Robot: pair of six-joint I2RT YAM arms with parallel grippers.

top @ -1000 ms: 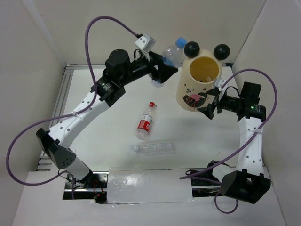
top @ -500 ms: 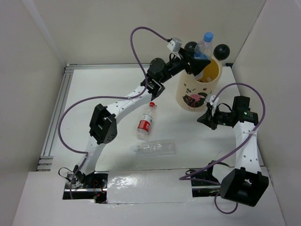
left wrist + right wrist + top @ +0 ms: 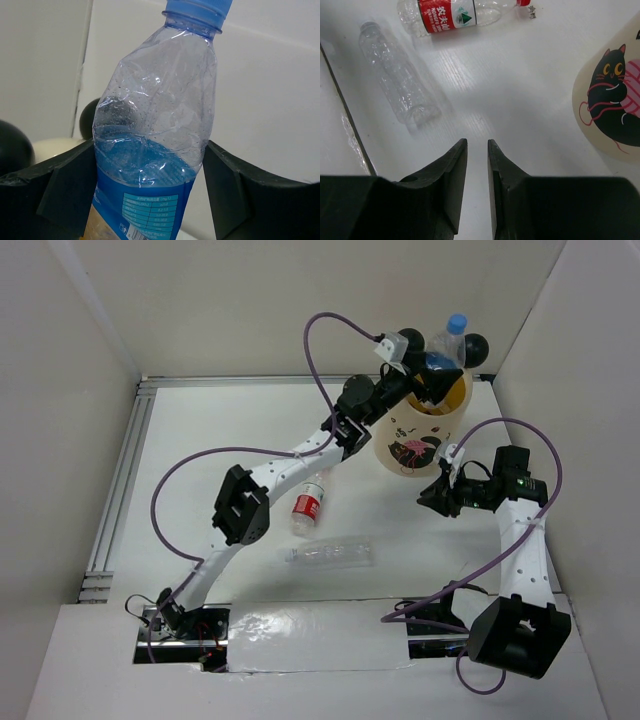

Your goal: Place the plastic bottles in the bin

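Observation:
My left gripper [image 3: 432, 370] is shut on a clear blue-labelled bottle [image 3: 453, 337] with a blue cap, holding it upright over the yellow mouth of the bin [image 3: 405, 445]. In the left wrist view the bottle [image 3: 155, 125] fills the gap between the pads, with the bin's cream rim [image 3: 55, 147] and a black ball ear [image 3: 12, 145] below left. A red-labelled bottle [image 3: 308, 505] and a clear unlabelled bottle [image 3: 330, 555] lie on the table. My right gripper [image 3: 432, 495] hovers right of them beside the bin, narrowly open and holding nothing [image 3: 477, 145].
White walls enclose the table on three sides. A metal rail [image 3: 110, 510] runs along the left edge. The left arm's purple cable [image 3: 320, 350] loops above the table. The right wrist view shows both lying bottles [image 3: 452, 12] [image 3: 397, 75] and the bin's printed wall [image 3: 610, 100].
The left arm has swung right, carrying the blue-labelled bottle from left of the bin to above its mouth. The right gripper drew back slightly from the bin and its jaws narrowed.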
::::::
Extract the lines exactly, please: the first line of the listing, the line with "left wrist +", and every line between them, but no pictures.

WRITTEN ANSWER:
Robot: pair of six-joint I2RT YAM arms with parallel grippers.

top @ -1000 ms: 
top @ -500 ms: 
left wrist + right wrist + top @ +0 ms: 

Nothing else belongs to the answer.